Também o deputado António Filipe salientou que o PCP “vê com muito bons olhos a ideia da separação entre as funções de segurança e as funções administrativas”, considerando que “um dos erros de base da criação do SEF partiu exatamente dessa fusão”.
O comunista alertou igualmente para a possibilidade de uma “extinção mal pensada do SEF”.
O líder parlamentar do CDS-PP notou que os partidos divergem quanto “às ideias e modelo da reforma” deste serviço.
Apontando que “qualquer pessoa concorda que uma coisa é a parte administrativa, outra coisa são as funções de segurança”, Telmo Correia salientou que é necessário avaliar “se é concentrando num mesmo organismo a parte criminal e a parte migratória ou não que respondemos melhor” ao acolhimento dos imigrantes, salientando que o CDS defende que Portugal deve “receber bem” e integrar os estrangeiros.

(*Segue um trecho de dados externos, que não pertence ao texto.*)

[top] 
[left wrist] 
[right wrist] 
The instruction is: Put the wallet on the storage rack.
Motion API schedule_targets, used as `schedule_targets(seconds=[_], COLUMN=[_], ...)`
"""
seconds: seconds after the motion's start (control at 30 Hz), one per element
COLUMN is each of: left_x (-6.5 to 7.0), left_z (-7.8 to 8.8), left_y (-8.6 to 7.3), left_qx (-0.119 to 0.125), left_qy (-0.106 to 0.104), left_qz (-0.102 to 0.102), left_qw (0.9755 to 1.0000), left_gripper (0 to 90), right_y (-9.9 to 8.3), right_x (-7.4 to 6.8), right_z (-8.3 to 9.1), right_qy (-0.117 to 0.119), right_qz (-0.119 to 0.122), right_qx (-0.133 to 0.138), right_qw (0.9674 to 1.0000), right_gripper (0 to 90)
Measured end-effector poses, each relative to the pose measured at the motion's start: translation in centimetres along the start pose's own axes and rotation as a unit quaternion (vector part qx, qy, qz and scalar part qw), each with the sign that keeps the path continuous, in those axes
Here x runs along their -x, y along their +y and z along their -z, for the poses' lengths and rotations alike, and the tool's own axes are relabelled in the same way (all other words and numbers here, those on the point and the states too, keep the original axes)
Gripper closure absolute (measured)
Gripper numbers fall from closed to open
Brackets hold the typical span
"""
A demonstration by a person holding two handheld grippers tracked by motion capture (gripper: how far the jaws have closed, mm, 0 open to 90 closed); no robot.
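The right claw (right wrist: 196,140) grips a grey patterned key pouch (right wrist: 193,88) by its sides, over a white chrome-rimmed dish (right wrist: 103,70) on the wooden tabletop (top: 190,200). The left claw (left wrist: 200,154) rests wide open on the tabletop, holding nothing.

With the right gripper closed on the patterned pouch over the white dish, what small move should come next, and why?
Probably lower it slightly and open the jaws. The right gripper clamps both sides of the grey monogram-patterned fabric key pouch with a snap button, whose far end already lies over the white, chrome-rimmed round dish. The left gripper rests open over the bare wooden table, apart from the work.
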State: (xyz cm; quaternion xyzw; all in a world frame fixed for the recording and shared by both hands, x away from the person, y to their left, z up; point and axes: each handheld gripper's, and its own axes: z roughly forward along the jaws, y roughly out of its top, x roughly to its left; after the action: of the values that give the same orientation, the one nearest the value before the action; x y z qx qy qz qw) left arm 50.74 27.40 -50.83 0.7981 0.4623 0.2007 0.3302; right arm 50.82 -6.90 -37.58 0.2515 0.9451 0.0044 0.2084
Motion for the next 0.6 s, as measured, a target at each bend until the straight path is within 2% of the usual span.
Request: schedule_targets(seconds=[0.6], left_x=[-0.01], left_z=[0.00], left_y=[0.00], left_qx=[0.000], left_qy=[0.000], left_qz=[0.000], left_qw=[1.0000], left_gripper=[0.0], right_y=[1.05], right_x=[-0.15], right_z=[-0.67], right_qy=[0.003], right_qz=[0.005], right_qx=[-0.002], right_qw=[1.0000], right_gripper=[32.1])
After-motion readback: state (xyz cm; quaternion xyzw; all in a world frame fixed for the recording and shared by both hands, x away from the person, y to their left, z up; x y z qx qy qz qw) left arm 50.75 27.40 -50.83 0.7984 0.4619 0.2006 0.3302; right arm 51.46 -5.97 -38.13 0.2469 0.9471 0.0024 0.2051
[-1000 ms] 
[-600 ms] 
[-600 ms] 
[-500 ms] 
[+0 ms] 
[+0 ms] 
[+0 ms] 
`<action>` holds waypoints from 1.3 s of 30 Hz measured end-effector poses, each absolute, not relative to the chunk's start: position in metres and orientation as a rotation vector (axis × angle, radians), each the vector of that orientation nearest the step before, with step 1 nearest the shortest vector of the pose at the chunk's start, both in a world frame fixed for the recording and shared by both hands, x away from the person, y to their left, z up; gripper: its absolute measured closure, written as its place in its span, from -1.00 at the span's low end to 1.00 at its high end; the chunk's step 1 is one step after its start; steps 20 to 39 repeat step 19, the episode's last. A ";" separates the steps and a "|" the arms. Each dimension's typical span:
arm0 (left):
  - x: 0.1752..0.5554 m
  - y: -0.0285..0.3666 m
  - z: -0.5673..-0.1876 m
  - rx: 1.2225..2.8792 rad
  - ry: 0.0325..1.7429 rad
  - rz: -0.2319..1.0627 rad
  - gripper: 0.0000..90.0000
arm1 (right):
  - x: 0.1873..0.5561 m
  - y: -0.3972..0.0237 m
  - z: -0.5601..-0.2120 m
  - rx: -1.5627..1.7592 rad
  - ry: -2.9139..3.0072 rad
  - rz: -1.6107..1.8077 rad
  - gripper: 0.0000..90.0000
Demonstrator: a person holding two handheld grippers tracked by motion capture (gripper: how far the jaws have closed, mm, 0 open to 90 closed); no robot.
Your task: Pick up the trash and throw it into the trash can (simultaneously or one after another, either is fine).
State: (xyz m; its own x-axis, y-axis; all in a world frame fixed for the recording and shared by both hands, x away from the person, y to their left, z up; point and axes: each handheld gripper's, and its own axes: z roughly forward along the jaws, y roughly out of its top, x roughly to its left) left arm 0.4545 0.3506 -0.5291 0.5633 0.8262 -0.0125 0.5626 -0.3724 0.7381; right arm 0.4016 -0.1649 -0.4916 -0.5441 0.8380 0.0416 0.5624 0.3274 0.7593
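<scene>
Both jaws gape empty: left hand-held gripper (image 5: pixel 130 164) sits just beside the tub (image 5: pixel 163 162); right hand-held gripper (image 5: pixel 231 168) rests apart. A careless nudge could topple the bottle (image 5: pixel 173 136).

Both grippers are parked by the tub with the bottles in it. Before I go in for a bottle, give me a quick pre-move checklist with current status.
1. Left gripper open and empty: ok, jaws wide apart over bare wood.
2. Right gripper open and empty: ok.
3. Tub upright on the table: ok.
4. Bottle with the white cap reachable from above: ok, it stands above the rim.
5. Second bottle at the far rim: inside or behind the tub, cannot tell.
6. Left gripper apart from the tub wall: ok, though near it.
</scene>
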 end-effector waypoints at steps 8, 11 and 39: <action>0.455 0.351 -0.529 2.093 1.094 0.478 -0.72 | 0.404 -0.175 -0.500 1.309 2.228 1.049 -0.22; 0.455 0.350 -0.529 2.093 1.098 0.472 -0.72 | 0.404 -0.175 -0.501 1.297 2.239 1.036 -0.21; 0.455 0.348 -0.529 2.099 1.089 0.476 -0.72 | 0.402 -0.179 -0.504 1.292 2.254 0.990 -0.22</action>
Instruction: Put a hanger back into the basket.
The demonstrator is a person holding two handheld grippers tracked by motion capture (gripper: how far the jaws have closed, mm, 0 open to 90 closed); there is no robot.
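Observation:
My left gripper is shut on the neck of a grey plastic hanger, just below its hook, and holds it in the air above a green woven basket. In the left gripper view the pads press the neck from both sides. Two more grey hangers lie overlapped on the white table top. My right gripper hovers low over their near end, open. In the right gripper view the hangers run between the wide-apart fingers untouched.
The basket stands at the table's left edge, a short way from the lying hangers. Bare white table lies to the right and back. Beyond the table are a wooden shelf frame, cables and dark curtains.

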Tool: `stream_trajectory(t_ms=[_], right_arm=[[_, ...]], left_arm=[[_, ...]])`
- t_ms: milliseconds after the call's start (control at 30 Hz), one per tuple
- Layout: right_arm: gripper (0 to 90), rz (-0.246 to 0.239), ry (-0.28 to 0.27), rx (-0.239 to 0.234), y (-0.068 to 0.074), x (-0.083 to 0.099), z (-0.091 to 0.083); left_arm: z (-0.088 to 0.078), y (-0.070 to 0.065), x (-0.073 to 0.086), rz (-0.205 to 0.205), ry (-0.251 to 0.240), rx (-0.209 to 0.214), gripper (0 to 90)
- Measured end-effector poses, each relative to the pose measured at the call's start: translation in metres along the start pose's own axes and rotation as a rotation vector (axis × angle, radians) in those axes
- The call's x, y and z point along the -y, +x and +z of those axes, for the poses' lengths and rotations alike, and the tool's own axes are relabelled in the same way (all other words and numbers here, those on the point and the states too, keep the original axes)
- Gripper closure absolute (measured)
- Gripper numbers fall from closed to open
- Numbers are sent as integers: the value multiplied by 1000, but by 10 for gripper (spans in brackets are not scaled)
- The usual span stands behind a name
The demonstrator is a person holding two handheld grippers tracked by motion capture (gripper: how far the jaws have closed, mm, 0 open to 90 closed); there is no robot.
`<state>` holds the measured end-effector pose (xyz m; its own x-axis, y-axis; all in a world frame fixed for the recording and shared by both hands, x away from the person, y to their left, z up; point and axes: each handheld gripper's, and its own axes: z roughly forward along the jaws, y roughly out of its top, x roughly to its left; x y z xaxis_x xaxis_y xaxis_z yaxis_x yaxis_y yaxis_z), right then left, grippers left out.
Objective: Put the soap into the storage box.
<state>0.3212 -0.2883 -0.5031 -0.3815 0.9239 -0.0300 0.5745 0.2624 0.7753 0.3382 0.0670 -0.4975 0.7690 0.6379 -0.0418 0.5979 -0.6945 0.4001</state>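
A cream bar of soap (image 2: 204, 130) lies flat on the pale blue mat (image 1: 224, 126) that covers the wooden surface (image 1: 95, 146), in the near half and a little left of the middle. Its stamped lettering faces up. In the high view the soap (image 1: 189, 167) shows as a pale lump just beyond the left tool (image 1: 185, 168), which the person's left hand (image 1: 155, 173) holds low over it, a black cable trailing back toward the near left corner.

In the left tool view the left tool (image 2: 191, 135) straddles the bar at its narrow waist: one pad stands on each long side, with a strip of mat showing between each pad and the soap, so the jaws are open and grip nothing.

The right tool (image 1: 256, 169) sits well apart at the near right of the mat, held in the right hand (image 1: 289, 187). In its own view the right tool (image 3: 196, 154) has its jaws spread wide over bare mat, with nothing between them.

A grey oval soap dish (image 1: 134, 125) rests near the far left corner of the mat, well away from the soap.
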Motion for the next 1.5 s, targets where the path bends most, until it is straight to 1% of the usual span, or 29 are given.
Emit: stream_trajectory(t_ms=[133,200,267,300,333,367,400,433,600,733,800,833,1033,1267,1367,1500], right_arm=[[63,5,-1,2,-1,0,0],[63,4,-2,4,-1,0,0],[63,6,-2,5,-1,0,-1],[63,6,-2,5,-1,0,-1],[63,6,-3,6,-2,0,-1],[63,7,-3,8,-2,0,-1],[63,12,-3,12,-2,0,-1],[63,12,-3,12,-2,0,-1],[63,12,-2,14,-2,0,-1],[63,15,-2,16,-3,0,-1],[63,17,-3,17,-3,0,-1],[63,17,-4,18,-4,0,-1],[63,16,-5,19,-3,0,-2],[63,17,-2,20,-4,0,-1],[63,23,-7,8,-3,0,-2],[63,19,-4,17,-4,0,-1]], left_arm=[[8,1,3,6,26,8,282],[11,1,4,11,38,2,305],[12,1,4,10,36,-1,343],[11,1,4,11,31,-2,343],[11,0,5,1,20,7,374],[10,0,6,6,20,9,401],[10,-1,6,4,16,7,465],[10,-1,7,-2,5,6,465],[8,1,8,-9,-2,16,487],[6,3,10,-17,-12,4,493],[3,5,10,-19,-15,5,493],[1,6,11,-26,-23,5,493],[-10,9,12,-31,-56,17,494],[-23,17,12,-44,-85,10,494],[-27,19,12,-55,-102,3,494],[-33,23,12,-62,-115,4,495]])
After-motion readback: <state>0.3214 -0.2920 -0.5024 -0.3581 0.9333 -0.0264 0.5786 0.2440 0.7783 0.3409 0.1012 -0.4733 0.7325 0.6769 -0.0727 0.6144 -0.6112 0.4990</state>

“Afinal, todas as bancadas estão de acordo com a separação entre as funções policiais e administrativas do SEF, e esse é um ganho de causa que jamais teria sido evidenciado com esta clareza”, afirmou o ministro da Administração Interna no encerramento do debate.
Para Eduardo Cabrita, “o que está em causa é saber quem quer concretizar” e “quem está aqui usando mecanismos de coreografia parlamentar verdadeiramente a pretender que tal seja levado para as calendas gregas”.
A resolução do Conselho de Ministros que define as orientações políticas para a criação do Serviço de Estrangeiros e Asilo, que vai suceder ao SEF, estabelece “as traves-mestras de uma separação orgânica muito clara entre as funções policiais e as funções administrativas de autorização e documentação de imigrantes”.
A resolução determina quais as atribuições de natureza policial do SEF que vão transitar para a Guarda Nacional Republicana, Polícia de Segurança Pública e Polícia Judiciária, bem como as competências que vão passar para o Instituto dos Registos e Notariado, ficando o Serviço de Estrangeiros e Asilo com “atribuições de natureza técnico-administrativa”.